Giuseppe Tosi, da UFPB, na apresentação que faz da atualíssima obra de Carlo Mondaini, revela-se consciencioso sobre a integração entre os secularizados, o mundo da religião e a política. Diz Giuseppe: Nós, jovens católicos da Igreja do dissenso, inspirados no aggiornamento do concílio Vaticano II, começamos a romper com o collateralismo entre Igreja Católica e Democracia Cristã e passamos a apoiar o Partido Comunista: foi um Deus nos acuda, uma decisão que lacerou as famílias, as comunidades eclesiais, o mundo político. ... Quanta saudade daquele tempo! As duas igrejas, apesar da contraposição frontal, possuíam um conjunto de valores ético-políticos comuns que afundavam suas raízes num humanismo e solidarismo típico da tradição italiana (basta pensar nos filmes de Peppone e Don Camillo). 

E prossegue Giuseppe: ... Esta ‘stagione’ passou, e hoje nos damos conta de que o Partido Comunista, apesar de todas as duplicidades, teve uma importância extraordinária na construção da democracia italiana, porque, como reconheceu Bobbio, “ensinou a toda uma geração a ver o mundo do ponto de vista dos oprimidos”.

A esperança, que resta aos jovens de fazer política por altruísmo e devoção, é a de que a disputa eleitoral no Brasil afaste a mera repetição estéril e infecunda da vitória pela vitória, com debates já superados em outros destinos.
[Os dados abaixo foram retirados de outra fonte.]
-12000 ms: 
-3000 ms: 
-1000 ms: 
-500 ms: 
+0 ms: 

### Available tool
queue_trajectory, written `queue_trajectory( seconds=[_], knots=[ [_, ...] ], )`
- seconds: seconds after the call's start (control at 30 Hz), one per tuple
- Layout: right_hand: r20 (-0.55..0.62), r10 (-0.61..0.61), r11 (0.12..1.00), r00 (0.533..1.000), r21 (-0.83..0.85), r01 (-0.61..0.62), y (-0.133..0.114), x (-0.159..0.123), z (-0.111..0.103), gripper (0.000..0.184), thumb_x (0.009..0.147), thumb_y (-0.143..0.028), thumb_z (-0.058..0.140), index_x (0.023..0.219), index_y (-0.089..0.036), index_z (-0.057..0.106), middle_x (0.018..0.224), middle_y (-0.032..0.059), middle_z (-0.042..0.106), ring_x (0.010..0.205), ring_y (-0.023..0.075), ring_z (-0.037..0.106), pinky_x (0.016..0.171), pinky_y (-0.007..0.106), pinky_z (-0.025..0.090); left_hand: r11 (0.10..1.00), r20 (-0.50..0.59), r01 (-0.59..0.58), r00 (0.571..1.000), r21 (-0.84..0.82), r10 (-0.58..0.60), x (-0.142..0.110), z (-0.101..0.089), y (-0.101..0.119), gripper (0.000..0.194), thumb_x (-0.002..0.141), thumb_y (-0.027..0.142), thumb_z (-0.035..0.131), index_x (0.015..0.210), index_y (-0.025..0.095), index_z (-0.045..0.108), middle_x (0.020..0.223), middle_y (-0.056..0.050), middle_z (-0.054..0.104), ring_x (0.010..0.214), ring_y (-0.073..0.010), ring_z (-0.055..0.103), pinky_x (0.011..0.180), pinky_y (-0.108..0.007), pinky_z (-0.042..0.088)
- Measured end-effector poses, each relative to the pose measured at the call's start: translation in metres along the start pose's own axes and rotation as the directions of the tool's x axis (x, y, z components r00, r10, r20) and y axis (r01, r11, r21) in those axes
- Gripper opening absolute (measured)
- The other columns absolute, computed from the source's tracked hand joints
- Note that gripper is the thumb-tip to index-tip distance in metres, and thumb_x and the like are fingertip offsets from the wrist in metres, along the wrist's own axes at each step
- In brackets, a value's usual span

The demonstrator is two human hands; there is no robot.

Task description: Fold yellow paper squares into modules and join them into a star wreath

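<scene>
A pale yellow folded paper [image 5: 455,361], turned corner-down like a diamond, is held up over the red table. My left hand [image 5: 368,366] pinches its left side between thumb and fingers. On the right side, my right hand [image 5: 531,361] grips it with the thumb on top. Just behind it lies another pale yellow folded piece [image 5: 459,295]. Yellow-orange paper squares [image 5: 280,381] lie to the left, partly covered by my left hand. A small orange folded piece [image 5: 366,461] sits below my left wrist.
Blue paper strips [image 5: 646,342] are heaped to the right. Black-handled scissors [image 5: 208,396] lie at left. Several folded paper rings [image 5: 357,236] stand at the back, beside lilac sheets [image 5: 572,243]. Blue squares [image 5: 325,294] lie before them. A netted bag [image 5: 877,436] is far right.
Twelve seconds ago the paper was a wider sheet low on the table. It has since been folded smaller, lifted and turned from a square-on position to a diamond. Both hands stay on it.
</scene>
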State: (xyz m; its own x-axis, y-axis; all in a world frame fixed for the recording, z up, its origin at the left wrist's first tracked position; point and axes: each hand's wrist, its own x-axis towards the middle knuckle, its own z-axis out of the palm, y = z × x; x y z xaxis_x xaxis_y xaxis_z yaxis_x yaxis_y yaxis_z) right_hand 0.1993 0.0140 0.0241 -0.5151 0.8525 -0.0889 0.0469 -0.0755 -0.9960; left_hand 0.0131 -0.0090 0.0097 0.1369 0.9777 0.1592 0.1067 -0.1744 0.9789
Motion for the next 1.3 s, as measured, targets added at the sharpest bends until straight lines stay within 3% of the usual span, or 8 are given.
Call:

Foram momentos dolorosos que serão revisitados, revelando a ausência de um promissor enclave político, apesar da presença de políticos respeitáveis. Com os meios atuais de comunicação, que dispomos, é possível travar a melhor peleja e rejeitar a mentira, a hipocrisia demagoga e superficial de líderes sem vocação, iracundos e ignorantes. A democracia como valor universal; as alianças no campo democrático; e o fim da intolerância, são os sinais dos tempos.